_WORK INSTRUCTION_
Among the entries below, take the line with "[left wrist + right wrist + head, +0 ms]" and the line with "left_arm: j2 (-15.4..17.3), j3", and output them and every line between them exactly, with nothing else.

_MATERIAL FOR THIS EXERCISE_
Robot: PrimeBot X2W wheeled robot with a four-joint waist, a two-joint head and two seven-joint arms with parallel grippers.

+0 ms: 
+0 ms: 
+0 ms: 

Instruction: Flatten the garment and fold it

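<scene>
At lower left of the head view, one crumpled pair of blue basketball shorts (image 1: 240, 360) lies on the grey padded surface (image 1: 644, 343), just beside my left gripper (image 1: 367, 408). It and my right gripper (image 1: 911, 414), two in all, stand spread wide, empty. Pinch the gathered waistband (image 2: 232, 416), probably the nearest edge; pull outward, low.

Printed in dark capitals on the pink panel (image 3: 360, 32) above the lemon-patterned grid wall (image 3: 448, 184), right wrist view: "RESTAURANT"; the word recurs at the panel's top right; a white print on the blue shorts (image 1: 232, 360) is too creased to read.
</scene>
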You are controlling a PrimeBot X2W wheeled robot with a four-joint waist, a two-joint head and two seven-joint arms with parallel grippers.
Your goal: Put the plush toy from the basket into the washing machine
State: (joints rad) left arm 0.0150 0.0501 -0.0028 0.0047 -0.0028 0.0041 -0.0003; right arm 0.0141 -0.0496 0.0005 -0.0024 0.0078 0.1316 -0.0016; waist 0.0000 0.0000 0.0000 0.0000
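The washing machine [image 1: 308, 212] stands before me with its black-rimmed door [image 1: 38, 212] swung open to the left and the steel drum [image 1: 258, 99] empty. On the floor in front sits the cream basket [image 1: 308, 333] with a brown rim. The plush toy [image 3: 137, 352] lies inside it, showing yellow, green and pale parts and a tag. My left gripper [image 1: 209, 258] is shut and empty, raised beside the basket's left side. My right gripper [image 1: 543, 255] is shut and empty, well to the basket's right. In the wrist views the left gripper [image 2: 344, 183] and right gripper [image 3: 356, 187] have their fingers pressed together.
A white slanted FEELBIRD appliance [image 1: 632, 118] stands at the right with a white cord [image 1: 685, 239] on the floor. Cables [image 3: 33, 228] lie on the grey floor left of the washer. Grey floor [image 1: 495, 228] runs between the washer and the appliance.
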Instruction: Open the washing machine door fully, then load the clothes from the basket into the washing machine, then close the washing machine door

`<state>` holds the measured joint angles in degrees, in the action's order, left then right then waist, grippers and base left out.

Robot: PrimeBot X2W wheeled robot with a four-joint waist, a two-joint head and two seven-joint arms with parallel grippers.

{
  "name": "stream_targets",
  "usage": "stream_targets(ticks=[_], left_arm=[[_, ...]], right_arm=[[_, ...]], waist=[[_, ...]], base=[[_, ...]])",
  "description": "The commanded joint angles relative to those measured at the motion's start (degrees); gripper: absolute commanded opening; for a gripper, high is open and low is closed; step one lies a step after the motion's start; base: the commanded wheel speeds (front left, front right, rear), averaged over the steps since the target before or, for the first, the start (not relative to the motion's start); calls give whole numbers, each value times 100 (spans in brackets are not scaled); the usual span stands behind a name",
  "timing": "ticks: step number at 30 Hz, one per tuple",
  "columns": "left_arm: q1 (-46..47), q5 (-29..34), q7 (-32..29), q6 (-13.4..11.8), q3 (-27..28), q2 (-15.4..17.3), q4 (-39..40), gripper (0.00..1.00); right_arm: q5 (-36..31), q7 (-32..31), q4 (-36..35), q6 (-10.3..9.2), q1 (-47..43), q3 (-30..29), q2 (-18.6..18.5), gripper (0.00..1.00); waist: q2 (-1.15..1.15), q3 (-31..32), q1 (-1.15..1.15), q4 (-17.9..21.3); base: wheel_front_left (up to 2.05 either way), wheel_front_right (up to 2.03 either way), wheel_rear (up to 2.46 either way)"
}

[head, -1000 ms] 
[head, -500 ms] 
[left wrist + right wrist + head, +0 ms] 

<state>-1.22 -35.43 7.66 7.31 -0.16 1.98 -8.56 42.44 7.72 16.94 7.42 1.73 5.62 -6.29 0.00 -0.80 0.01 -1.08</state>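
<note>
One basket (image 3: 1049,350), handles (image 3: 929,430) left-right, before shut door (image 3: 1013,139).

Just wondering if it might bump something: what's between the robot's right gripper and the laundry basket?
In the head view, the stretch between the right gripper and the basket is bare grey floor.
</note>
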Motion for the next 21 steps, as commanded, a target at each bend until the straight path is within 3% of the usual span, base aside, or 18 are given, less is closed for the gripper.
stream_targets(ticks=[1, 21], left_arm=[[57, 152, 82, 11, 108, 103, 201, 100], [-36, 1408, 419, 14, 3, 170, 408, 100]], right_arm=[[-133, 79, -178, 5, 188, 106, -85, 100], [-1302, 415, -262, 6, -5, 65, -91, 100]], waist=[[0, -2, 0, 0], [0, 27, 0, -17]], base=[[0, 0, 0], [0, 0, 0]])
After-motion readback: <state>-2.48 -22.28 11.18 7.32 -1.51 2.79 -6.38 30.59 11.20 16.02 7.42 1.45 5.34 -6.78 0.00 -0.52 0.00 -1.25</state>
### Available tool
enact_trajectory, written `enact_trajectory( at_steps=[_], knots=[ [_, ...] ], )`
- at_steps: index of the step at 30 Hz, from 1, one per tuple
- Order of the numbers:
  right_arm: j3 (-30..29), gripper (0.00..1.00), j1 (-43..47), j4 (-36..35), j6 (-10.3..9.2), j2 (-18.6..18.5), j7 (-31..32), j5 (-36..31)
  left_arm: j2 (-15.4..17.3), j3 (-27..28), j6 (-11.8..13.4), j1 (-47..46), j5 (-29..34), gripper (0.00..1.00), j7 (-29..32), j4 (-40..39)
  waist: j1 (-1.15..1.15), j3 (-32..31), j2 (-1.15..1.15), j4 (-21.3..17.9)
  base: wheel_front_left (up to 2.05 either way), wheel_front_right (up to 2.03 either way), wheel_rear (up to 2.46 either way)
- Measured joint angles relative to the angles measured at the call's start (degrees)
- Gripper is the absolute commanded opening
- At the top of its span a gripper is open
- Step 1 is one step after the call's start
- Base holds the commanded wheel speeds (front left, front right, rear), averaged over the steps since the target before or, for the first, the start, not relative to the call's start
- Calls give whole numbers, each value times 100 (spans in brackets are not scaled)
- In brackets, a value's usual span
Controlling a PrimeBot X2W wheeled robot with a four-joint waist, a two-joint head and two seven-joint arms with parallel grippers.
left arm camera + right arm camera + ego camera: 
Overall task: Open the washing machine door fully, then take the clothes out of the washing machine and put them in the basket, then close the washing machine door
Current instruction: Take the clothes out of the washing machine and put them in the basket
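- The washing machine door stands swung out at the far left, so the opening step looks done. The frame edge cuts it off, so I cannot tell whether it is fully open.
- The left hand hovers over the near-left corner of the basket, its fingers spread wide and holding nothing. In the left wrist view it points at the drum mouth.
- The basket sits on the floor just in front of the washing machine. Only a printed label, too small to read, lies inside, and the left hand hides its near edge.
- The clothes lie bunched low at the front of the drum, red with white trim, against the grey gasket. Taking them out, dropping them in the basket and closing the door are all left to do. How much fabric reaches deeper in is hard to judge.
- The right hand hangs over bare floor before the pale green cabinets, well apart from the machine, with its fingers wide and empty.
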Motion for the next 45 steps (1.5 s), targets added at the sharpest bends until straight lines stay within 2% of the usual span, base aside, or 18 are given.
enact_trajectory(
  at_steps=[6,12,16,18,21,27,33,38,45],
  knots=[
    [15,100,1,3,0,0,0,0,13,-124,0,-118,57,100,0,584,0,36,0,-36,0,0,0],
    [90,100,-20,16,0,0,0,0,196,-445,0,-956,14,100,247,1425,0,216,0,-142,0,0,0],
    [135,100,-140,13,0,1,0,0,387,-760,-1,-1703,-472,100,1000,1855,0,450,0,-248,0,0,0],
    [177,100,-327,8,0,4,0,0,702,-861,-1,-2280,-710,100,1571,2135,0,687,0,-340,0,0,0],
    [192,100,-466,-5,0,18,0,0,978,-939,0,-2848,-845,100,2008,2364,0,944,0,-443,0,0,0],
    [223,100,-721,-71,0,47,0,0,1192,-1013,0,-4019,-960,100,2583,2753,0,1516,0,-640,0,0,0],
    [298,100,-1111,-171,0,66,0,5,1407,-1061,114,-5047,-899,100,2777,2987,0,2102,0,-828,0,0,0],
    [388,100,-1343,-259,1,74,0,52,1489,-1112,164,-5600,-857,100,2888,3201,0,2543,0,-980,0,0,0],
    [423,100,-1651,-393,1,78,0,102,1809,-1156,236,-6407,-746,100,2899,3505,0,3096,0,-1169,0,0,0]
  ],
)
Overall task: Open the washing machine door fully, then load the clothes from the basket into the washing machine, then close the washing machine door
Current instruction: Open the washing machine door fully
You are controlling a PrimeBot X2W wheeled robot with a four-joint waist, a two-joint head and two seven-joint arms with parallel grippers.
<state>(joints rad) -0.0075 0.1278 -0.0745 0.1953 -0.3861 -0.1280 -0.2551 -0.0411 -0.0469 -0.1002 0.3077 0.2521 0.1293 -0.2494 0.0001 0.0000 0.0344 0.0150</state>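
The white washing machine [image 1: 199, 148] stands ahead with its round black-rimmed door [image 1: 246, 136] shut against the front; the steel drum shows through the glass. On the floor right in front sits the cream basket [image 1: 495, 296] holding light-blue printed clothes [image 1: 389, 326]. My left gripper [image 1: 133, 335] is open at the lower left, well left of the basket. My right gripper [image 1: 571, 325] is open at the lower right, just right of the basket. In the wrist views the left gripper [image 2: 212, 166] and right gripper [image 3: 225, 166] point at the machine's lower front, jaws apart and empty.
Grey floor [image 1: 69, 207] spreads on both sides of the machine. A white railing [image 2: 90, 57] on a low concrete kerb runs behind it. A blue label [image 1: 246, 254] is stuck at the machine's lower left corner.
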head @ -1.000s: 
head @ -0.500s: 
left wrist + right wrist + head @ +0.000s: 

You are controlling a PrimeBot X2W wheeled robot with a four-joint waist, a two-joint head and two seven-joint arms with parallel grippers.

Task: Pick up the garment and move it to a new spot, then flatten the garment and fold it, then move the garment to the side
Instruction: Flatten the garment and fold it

_EXERCISE ANSWER_
[left wrist + right wrist + head, +0 ms] 

<state>-1.22 -35.43 7.66 7.31 -0.16 1.98 -8.56 42.44 7.72 16.94 7.42 1.73 5.62 -6.29 0.00 -0.80 0.01 -1.08</state>
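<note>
One basket (image 3: 1049,350), handles (image 3: 929,430) left-right, before shut door (image 3: 1013,139).

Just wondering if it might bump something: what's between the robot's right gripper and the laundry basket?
In the head view, the stretch between the right gripper and the basket is bare grey floor.
</note>
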Motion for the next 21 steps, as commanded, a target at each bend until the straight path is within 3% of the usual span, base aside, or 18 are given, less is closed for the gripper.
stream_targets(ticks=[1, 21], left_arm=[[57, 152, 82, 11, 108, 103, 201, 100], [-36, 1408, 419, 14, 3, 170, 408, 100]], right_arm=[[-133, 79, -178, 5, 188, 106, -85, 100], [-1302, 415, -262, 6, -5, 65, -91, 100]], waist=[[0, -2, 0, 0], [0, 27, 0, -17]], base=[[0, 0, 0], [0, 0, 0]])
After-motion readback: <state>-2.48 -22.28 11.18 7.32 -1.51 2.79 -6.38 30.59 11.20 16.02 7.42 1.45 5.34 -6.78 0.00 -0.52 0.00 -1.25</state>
### Available tool
enact_trajectory, written `enact_trajectory( at_steps=[_], knots=[ [_, ...] ], )`
- at_steps: index of the step at 30 Hz, from 1, one per tuple
- Order of the numbers:
  right_arm: j3 (-30..29), gripper (0.00..1.00), j1 (-43..47), j4 (-36..35), j6 (-10.3..9.2), j2 (-18.6..18.5), j7 (-31..32), j5 (-36..31)
  left_arm: j2 (-15.4..17.3), j3 (-27..28), j6 (-11.8..13.4), j1 (-47..46), j5 (-29..34), gripper (0.00..1.00), j7 (-29..32), j4 (-40..39)

No further output is required.